“When I taste a competitor’s bagel,” says Richard Friedman, owner of Brooklyn Bagel Bakery in Los Angeles, “I taste a plain, water, hearth-baked. That is the best test.”
But he adds that, at least in theory, he has nothing against a sun-dried tomato or a chocolate chip bagel. He is a bagel purist, but only in the sense that he insists that a bagel has good texture, good flavor and good baking. And certain ingredients and processes get him the bagel he wants.

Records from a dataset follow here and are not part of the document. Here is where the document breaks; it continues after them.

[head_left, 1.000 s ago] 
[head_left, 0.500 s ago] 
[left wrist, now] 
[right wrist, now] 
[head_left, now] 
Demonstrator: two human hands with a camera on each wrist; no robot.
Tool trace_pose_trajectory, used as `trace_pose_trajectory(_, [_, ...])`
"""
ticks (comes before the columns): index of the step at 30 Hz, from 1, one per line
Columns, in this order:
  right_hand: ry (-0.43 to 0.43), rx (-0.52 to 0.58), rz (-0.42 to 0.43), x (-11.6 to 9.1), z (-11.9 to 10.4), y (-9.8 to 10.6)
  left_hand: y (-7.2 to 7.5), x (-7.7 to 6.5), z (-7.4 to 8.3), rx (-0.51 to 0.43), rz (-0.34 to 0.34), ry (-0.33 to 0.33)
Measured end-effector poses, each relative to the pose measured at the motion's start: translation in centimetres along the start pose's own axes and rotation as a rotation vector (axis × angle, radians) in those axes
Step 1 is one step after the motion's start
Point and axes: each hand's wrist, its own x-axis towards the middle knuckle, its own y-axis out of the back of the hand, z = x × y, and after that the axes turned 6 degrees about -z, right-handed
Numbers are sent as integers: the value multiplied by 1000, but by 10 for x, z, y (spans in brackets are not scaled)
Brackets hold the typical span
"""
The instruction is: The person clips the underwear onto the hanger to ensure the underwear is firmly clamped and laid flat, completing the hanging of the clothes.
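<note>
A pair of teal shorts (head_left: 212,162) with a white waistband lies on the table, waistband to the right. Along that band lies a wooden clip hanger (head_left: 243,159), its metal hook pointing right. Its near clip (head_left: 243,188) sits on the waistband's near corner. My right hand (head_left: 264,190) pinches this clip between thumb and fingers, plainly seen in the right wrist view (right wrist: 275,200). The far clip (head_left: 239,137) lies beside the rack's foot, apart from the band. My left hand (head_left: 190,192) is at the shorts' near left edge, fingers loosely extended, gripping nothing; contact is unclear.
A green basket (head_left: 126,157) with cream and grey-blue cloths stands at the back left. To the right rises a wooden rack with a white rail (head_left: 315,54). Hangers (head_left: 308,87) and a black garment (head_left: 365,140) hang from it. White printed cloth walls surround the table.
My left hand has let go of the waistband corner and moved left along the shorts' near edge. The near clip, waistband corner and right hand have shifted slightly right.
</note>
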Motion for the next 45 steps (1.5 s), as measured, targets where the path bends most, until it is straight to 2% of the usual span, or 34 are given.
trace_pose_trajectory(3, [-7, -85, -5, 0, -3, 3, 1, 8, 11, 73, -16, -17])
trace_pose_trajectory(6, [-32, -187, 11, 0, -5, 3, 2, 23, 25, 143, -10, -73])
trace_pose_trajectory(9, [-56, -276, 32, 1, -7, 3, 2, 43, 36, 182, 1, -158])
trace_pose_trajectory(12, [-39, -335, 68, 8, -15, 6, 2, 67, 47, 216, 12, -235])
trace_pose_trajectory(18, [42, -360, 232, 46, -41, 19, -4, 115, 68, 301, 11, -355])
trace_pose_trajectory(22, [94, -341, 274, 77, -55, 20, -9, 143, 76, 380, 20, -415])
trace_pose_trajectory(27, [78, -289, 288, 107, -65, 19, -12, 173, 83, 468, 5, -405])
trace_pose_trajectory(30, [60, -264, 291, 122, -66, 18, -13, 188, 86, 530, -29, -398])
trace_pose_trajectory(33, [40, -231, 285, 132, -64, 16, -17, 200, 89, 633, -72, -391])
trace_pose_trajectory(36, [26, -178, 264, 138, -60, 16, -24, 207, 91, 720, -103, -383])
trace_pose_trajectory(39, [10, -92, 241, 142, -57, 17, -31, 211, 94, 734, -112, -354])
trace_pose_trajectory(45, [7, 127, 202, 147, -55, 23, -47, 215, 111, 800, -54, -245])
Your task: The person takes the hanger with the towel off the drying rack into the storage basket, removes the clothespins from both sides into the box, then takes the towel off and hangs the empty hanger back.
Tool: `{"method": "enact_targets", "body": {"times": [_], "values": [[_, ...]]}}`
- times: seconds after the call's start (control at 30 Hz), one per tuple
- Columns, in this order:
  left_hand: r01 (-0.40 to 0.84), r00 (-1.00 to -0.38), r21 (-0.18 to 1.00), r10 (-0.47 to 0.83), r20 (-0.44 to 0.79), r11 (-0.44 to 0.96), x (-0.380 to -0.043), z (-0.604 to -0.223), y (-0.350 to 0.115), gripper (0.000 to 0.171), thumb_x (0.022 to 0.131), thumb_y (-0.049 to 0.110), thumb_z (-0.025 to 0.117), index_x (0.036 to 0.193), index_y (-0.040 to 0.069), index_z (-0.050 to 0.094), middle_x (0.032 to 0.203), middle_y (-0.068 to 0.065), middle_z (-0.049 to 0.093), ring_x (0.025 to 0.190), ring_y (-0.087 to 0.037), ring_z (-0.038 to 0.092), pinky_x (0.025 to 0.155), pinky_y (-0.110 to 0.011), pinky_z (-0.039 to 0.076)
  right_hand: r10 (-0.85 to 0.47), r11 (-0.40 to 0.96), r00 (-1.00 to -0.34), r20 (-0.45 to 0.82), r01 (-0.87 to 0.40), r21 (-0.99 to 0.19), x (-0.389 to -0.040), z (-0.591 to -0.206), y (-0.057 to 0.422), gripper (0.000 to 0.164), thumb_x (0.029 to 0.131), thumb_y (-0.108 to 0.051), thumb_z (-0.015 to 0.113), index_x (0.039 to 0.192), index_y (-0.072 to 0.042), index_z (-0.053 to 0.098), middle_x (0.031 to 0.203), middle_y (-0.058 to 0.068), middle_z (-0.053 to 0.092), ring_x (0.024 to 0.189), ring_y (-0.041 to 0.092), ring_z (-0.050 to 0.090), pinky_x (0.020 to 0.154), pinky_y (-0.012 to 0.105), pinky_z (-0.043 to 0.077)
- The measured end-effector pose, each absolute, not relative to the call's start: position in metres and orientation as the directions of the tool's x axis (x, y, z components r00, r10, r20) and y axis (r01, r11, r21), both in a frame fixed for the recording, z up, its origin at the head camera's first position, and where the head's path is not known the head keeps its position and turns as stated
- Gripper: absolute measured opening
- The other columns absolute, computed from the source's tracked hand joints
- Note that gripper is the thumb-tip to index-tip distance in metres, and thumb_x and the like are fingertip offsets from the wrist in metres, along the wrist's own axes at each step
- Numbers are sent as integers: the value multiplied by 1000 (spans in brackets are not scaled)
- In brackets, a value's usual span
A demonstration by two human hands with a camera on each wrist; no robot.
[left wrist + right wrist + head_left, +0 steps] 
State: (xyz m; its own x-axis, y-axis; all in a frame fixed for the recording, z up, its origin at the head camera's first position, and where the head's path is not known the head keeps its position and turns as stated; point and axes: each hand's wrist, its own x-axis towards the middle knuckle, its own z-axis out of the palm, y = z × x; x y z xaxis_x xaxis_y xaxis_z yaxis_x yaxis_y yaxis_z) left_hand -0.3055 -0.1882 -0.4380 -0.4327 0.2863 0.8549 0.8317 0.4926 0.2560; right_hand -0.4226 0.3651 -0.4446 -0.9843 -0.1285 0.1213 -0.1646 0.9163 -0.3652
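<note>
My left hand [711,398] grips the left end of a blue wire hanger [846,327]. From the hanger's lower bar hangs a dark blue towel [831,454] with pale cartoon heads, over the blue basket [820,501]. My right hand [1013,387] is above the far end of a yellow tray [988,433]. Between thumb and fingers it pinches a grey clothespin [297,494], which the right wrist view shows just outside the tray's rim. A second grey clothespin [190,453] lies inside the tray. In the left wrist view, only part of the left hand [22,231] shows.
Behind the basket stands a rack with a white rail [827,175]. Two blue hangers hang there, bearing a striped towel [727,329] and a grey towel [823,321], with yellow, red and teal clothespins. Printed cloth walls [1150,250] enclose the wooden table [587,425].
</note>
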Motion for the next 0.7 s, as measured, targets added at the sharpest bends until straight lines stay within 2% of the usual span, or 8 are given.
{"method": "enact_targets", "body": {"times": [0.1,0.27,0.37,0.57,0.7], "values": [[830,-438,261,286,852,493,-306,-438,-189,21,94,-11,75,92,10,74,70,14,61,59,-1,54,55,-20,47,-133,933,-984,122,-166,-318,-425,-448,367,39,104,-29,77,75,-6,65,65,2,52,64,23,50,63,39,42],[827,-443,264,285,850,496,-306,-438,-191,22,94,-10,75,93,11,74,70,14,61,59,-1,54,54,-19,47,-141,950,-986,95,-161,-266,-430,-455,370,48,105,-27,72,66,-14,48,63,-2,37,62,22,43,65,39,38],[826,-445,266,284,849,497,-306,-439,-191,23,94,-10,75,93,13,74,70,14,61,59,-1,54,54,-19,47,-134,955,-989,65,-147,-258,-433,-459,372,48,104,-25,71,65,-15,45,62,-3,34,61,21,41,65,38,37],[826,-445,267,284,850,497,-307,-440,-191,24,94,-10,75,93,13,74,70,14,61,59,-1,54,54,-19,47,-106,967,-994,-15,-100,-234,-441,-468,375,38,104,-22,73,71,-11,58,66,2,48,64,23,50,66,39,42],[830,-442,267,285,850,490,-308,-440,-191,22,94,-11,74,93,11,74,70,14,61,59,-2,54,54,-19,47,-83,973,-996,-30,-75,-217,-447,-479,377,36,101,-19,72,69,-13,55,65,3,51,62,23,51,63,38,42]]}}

Friedman’s recipe for a superior bagel requires that the dough be firm, necessitating high-gluten flour, and be made with fresh yeast and a touch of barley malt syrup for additional flavor and a hint of sweetness. He then uses controlled humidifying chambers to replicate that “special New York weather” (not New York water), which he says is essential to a real New York bagel. And, he insists, as do other top manufacturers, that a good bagel must be “boiled and baked.” Boiling arrests the proofing process, giving the bagel texture and shine. He never adds oil or shortening.
A bad bagel for Friedman is “soft, with no texture, not baked completely, pale, flavorless -- just bread with a hole.” And please, he urges, “never microwave a bagel; toast only when absolutely necessary [fresh is best]; or better, heat whole in an oven and eat immediately or it gets hard.”